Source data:
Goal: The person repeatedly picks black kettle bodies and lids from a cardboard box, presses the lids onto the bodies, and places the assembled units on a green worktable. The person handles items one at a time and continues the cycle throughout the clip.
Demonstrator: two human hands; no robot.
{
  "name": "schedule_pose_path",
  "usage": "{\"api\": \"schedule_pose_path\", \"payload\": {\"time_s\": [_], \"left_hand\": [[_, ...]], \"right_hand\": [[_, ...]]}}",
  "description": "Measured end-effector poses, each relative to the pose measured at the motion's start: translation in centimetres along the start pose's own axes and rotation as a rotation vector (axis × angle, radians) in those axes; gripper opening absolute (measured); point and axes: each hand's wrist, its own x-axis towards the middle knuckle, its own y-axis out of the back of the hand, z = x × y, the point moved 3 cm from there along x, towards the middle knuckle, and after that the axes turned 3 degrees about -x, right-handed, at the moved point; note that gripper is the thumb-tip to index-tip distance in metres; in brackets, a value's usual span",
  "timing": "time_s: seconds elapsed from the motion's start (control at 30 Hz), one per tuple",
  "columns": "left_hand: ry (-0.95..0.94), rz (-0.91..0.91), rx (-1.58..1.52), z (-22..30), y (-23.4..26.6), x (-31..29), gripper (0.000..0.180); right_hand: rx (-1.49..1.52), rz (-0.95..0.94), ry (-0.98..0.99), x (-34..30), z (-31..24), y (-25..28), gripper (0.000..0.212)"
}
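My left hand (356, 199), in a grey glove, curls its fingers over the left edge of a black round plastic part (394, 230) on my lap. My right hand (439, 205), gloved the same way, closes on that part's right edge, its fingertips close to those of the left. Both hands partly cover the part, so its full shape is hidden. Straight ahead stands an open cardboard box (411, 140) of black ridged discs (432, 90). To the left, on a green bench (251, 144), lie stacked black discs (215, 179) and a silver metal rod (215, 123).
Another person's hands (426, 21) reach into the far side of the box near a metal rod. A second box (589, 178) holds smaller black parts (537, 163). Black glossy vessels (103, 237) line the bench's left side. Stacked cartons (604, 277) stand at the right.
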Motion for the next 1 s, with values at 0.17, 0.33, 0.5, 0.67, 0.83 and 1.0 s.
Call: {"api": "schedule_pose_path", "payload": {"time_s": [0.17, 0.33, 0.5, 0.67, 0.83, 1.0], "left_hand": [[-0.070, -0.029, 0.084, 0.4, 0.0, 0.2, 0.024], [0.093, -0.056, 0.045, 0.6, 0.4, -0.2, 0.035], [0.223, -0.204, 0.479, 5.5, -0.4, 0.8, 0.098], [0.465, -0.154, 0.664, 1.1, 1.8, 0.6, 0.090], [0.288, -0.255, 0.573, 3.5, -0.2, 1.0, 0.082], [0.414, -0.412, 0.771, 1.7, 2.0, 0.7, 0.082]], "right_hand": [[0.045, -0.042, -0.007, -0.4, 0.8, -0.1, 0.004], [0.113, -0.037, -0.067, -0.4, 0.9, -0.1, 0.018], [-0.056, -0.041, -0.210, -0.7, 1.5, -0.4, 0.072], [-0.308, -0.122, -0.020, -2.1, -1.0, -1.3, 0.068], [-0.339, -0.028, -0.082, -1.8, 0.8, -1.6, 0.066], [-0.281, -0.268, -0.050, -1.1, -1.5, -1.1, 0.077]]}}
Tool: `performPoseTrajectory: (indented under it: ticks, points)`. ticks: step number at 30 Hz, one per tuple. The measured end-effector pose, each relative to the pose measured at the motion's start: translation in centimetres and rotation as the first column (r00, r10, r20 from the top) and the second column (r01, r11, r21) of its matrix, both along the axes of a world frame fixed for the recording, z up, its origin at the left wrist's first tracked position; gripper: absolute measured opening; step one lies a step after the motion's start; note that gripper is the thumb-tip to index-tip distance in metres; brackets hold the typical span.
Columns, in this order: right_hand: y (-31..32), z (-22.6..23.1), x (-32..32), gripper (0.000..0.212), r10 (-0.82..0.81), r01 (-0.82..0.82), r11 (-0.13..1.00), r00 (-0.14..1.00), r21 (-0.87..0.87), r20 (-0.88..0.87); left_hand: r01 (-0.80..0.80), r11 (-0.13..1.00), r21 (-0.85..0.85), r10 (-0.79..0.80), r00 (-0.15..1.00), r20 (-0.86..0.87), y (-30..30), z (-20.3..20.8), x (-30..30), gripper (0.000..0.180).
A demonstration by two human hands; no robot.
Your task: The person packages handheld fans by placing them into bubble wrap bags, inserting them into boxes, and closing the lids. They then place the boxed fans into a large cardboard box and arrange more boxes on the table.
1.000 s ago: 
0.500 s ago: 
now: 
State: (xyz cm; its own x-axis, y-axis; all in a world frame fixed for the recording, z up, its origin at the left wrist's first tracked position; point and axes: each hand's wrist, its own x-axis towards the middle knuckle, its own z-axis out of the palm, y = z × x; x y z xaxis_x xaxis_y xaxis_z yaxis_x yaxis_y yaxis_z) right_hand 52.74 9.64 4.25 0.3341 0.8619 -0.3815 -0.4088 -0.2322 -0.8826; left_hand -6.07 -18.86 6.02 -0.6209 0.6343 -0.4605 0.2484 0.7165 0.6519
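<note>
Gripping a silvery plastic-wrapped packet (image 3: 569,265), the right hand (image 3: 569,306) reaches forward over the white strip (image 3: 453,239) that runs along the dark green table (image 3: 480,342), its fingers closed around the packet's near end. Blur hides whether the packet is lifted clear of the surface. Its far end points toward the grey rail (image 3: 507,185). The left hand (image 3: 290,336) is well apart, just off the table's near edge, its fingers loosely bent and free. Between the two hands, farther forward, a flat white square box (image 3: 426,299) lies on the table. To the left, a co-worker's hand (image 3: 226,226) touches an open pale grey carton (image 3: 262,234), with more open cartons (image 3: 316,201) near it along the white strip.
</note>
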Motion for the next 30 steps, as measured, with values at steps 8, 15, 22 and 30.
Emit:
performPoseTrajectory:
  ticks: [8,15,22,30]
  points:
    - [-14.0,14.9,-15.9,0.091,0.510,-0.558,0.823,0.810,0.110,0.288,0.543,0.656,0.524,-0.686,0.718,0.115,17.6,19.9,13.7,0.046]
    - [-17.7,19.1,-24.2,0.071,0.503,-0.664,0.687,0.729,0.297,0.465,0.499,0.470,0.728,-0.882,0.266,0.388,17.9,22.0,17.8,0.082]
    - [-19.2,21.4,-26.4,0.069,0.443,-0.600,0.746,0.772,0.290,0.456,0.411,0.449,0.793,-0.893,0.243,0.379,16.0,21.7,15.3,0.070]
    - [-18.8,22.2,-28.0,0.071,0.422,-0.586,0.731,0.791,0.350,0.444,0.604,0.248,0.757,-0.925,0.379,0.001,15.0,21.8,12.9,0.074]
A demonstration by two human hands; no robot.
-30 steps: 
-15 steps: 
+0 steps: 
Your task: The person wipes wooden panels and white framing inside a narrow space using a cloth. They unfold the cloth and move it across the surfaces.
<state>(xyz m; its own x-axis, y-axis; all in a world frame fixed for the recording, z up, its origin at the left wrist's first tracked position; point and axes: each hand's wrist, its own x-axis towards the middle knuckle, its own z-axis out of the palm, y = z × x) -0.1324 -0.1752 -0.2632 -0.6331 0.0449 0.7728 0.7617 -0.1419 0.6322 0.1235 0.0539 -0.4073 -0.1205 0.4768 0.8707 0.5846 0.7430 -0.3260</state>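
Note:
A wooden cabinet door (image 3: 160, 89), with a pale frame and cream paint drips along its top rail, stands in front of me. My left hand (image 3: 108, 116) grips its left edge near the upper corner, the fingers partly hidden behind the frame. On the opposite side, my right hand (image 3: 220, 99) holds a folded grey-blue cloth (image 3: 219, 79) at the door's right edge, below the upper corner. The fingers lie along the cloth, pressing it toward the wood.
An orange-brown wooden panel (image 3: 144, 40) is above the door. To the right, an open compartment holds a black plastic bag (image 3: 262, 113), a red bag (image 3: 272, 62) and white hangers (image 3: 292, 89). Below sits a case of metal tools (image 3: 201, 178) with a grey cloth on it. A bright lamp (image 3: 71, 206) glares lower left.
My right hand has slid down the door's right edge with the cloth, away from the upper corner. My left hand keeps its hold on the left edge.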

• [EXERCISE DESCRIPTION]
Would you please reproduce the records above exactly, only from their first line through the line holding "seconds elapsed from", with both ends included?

• [RESULT OF THIS EXERCISE]
Goal: The person repeatedly picks black kettle bodies and lids from a cardboard box, presses the lids onto the bodies, and places the assembled units on a green worktable. The person handles items one at a time and continues the cycle throughout the clip.
Demonstrator: two human hands; no robot.
{
  "name": "schedule_pose_path",
  "usage": "{\"api\": \"schedule_pose_path\", \"payload\": {\"time_s\": [_], \"left_hand\": [[_, ...]], \"right_hand\": [[_, ...]]}}",
  "description": "Measured end-effector poses, each relative to the pose measured at the motion's start: translation in centimetres along the start pose's own axes and rotation as a rotation vector (axis × angle, radians) in those axes; gripper opening absolute (measured); point and axes: each hand's wrist, its own x-axis towards the middle knuckle, its own y-axis out of the back of the hand, z = x × y, the point moved 3 cm from there along x, towards the middle knuckle, and after that the axes turned 3 degrees about -x, right-handed, at the moved point; note that gripper is the thumb-tip to index-tip distance in metres; in brackets, a value's usual span",
  "timing": "time_s: seconds elapsed from the motion's start (control at 30 Hz), one per tuple",

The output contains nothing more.